Agustinus, seorang bapa gereja abad 4-5 (354-430) telah memulai memakai kritik kanonik.[1] Cara tersebut diperbolehkan karena ia percaya bahwa Allah dapat berfirman secara langsung, atau menyatakan kehendak-Nya melalui Alkitab yang sudah jadi itu kepada umat-Nya.[1] Relasi antara teks dan pembaca sangat mempengaruhi hasil tafsir akhirnya, artinya konteks pembaca lebih dominan dalam menghasilkan tafsiran.[1] Kewibawaan Alkitab dalam Kritik Kanonik ini, Akitab diibaratkan sebagai kendaraan untuk mengenal Allah.[1]

Menurut John Van Seters mengatakan bahwa Origenes (abad 6) pernah mengusulkan kritik teks atau filologi dalam menafsir Alkitab, hal ini senada dengan Kritik Kanonik.[4] Kritik Kanon memang dikembangkan oleh Brevard S. Childs tahun 1970-an, namun dia sendiri sebenarnya memraktikkan kritik sejarah dan kritik kanonik dalam menafsir Alkitab.[4][2] Pada tahun Satu-satunya aspek penting dari Kritik Kanonik adalah, bahwa firman Allah memiliki relasi yang kuat dengan umat beriman, komunitas yang dibentuk Allah sendiri dalam sejarah.[4] Melalui Alkitab yang kita pegang sekarang, Allah sanggup menyatakan dirinya kepada umat manusia.[2]


Referensi

  1. ^ a b c d e f g h i j k (Inggris)John H. Hayes & Carl R. Holladay.
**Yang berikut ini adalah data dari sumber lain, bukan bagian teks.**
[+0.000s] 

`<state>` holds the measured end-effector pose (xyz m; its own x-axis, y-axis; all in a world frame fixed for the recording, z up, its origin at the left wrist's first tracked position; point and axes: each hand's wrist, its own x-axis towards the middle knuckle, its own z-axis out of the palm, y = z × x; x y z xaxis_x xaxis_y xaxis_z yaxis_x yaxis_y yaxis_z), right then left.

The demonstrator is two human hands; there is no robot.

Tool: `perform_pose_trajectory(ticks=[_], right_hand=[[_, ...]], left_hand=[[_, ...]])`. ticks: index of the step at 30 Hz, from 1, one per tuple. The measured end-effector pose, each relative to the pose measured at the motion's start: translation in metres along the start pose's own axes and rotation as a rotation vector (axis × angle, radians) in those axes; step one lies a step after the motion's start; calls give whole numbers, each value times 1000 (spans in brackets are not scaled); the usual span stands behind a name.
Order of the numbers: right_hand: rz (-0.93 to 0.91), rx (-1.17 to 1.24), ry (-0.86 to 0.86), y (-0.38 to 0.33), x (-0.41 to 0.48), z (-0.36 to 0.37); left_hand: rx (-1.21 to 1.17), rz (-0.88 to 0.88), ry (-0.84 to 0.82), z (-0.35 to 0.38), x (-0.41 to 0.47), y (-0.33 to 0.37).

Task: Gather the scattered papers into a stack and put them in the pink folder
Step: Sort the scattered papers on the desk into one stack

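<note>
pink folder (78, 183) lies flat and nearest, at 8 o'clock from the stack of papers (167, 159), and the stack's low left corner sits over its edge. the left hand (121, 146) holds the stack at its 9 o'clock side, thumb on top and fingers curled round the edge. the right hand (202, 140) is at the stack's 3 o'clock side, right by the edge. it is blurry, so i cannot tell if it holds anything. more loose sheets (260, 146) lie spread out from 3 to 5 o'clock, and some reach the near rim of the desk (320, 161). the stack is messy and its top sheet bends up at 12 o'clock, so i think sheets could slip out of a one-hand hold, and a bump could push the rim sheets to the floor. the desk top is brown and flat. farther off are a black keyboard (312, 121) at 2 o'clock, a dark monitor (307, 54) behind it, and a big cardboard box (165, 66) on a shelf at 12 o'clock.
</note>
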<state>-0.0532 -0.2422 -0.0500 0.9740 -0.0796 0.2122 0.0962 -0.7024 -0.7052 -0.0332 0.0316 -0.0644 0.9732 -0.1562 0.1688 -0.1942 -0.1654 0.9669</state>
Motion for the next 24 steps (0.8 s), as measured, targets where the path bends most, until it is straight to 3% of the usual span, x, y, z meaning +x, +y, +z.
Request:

Biblical Exegesis, Atlanta: John Knox Press, 1982. 154-156
  2. ^ a b c d e (Inggris)Jose Krasovec., Reward, Punishment, and Forgiveness: The Thinking and Belifs of Ancient Israel in Light of Greek and Modern Views, Leiden: Brill, 1999, 8-10
  3. ^ a b c (Inggris)Adele Berlin,Marc Zvi Brettler,Michael A. Fishbane., The Jewish Study Bible, New York: Oxford University Press, 2004, 2096
  4. ^ a b c d e f (Inggris) John Van Seters., The Edited Bible: The Curious History of the "editor" in Biblical Criticism, Eisenbrauns, 2005, 362-363
  5. ^ a b Brevard S. Childs, Introduction to the Old Testament as Scripture (SCM, 1979), 82–83.